## Entries taken from a collection
◆ ◆ ◆ ◆ ◆ ◆ ◆

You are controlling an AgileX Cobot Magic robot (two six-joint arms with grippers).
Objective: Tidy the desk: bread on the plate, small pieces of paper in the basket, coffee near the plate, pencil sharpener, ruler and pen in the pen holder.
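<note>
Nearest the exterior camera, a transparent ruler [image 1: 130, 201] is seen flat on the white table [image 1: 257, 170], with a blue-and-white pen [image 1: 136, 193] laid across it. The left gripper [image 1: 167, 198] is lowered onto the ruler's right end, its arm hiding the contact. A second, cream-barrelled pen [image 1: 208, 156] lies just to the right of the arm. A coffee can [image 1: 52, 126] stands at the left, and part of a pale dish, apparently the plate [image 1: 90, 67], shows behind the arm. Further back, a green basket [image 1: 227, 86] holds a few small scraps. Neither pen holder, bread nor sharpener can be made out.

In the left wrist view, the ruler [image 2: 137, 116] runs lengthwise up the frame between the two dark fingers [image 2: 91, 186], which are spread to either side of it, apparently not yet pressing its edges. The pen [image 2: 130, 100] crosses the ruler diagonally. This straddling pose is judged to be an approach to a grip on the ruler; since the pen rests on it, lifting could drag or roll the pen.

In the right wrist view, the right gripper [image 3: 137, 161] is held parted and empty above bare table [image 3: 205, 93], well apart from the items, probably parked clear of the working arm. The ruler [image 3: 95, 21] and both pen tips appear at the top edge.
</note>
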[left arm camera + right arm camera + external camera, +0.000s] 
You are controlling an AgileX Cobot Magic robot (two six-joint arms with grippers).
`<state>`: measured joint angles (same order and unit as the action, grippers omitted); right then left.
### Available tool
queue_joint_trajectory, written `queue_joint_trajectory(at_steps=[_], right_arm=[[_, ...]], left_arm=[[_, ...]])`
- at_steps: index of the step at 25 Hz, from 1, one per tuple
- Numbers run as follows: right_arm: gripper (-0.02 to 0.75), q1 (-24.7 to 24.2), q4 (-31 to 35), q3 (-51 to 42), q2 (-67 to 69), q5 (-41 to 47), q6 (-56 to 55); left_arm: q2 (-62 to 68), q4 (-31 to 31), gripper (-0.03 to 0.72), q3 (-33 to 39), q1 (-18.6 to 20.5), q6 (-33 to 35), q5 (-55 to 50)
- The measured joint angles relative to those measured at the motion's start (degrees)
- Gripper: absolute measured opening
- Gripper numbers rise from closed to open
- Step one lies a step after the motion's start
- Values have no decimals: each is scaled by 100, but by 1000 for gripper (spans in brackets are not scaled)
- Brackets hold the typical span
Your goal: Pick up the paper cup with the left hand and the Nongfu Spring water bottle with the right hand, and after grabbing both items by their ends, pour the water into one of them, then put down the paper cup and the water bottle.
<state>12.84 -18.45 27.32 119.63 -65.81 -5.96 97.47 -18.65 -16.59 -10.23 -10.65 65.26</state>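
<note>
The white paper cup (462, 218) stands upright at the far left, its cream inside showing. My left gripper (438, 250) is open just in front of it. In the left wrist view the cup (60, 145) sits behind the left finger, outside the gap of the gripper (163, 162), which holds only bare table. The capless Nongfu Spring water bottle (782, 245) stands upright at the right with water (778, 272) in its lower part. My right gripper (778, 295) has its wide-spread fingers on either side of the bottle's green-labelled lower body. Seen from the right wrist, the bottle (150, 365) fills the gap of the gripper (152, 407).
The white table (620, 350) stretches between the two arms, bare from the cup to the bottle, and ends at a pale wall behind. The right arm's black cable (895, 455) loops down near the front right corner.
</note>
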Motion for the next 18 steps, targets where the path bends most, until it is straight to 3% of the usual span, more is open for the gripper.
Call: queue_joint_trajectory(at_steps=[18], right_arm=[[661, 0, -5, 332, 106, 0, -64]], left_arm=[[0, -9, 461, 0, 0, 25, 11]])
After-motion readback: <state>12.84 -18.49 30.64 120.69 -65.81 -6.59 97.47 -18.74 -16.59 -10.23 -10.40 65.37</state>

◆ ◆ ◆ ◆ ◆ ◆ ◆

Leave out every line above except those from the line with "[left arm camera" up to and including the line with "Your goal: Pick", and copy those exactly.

## Exercise result
[left arm camera + right arm camera + external camera, +0.000s] 
You are controlling an AgileX Cobot Magic robot (two six-joint arms with grippers).
`<state>`: measured joint angles (same order and unit as the action, grippers omitted); right then left.
### Available tool
queue_joint_trajectory, written `queue_joint_trajectory(at_steps=[_], right_arm=[[_, ...]], left_arm=[[_, ...]])`
- at_steps: index of the step at 25 Hz, from 1, one per tuple
- Numbers run as follows: right_arm: gripper (-0.02 to 0.75), q1 (-24.7 to 24.2), q4 (-31 to 35), q3 (-51 to 42), q2 (-67 to 69), q5 (-41 to 47), q6 (-56 to 55); left_arm: q2 (-62 to 68), q4 (-31 to 31), gripper (-0.03 to 0.72), q3 (-33 to 39), q1 (-18.6 to 20.5), q6 (-33 to 35), q5 (-55 to 50)
- The measured joint angles relative to those measured at the motion's start (degrees)
- Gripper: absolute measured opening
- Gripper numbers rise from closed to open
- Step one lies a step after the motion's start
- Values have no decimals: each is scaled by 100, but by 1000 for gripper (spans in brackets are not scaled)
- Brackets hold the typical span
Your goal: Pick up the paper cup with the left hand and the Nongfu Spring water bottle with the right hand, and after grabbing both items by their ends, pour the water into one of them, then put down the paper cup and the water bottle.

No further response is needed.